I noticed a rundown chicken coop along a fence near the back. “Did you keep chickens here?”
“I did keep, but a dog came and killed them,” he said. He stopped in front of a large pile of black compost, surrounded by ten or twelve five-gallon plastic pots full of the stuff in various stages of decomposition.
“This is the best compost in the world because this has worms.”
“Did you put worms in it?” I asked, looking at the pink and red earthworms wriggling in the soil he was upturning in one of the containers.
“They create worms!” he said. I asked him what he meant by “create worms.” He explained that crushed old fruit will actually spontaneously generate worms.
I had no desire to argue with him. I was more interested in finding out how he made this loamy compost.
“The scientists,” he continued, “they even don’t know how this worms eat the leaf and the shit that comes out of them — it’s the best fertilizer in the world. Oh my God, everything grow like you can’t even imagine.”
It was hard getting a straight answer out of Alfi, because he was always on to the next thing, walking away before I had a chance to fully understand something, but I told him I really wanted to know how he made the compost.
“I put leaves in a pile, and I put ammonium sulfate — you know ammonium sulfate? It looks like sugar. A bag 20 pounds for three dollars at Home Depot. Or horse manure. I mix, and put water and they will rot. They will be best fertilizer in the world. And something else — you know what is elephant garlic?”
“The giant garlic bulbs?” I asked, not sure what it has to do with compost.
“Yeah. I give you some babies, and if you grow them for thousands of years, without planting them every year you get some and they give babies and every year you will have them.”
I was trying to memorize Alfi’s compost recipe when he led me away. “I want you to try something else.” We wound our way through the dense foliage. We passed by a fig tree and I asked him about it.
“Oh, in March or February I give you cuttings. I have figs you’ve never tasted in your life. You don’t see them in the market. I have four or five kinds. I have some when you eat them — like chocolate. If you close your eyes and eat them, you think it’s chocolate.”
He stopped at a row of pepper plants and pulled a couple from each plant. Some were round like marbles, some were like small jalapenos, others were like cayennes. But they all tasted sweet. “You never get these peppers in America,” he said again. “If you chop this and you put one or two hot also with them and make an omelette with eggs — ah, delicious!”
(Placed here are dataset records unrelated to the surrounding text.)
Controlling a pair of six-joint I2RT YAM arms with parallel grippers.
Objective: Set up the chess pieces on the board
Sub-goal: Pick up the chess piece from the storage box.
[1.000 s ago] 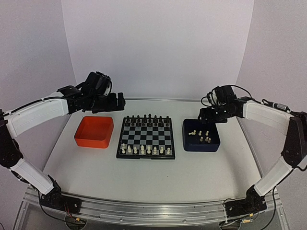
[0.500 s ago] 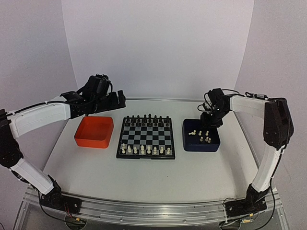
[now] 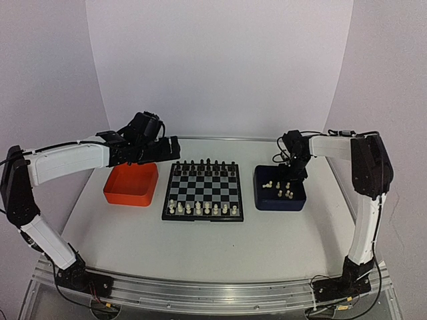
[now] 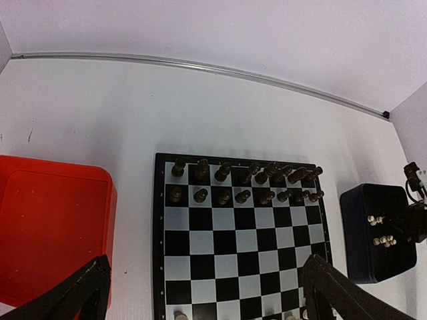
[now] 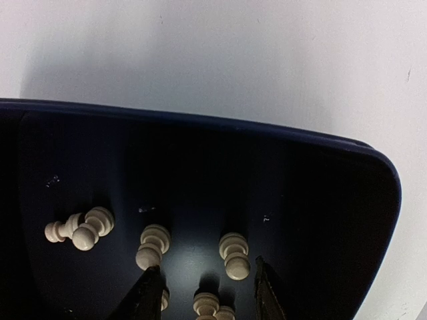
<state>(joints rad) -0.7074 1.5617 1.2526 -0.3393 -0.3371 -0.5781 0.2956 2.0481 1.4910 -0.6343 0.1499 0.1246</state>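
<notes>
The right gripper (image 5: 205, 267) is down inside the dark blue tray (image 5: 200, 123). Its jaws are partly open and straddle one cream chess piece (image 5: 208, 303), with a gap on both sides, so nothing's gripped yet. Other chess pieces (image 3: 280, 190) sit close around it, so the robot probably wants to close slowly, centred on that one. Then it should lift straight up before heading to the board (image 3: 203, 190), which is mid-surface (image 3: 200, 240), just beside the tray. The left gripper (image 3: 167, 148) hangs wide open and empty near the orange tray (image 3: 127, 197). No brand or readable writing; the board's border marks are too small.
</notes>
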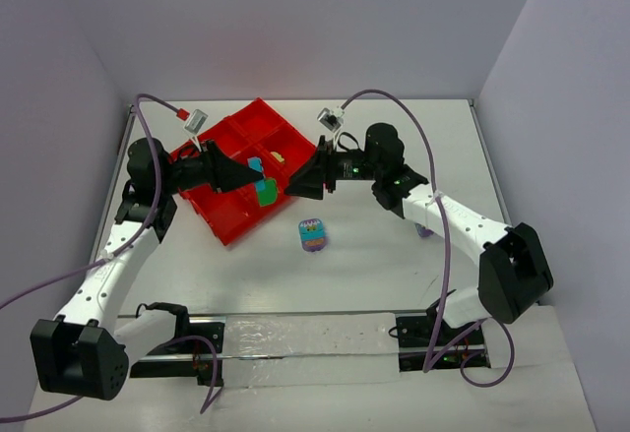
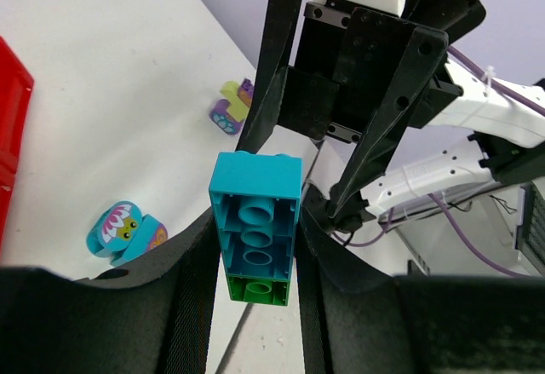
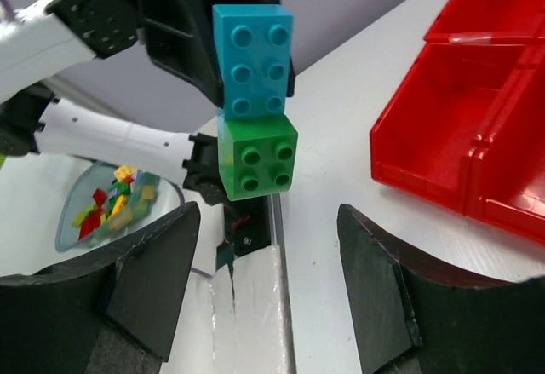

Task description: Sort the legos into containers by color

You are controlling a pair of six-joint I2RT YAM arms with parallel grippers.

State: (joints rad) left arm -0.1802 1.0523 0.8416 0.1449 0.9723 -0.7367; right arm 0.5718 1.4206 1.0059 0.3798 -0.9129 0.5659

Since we were on the subject of food preparation, I asked him if he made his own yogurt.
“It’s very easy. You know how?”
“No, I’ve been reading how to, but I don’t really know.”
“You boil the milk. It has to be whole milk. One or two boilings. Put it aside for a while until you can put finger in and it doesn’t burn. Then you put one or two or three spoons of yogurt and mix it and cover it and put it in the oven for a little while without the oven on and you wait a little while.”
Before I got the chance to ask him how long you have to wait, he had plucked a few small greenish yellow fruits from a nearby tree. They looked like unripe grapefruits. “These fruits you’ve never tasted in all your life.” He pulled a knife that was sticking blade down in a pot of dirt, rinsed it under a hose, and cut one of the lemons into quarters, handing it to me. I bit into it, expecting it to be tart, but it was just the opposite — sweet, like a kid’s drink, without acidity.
“This is sweet lemon,” he said.
“This is good,” I said. “will it grow from a seed?” I was thinking of saving the seeds from the piece he’d given me.
“No. No.”
“Is it something you got in the Middle East, too?”
“Yeah, yeah. And I’ll tell about this. If somebody has cold. If you eat eight, ten of this, he’s gonna jump back up after a day.”
My pockets full of peppers and sweet lemons, I said good-bye to Alfi and his wife and rode my bike home.
I hope you liked this snapshot of a remarkable person. I still use Alfi’s knives every day.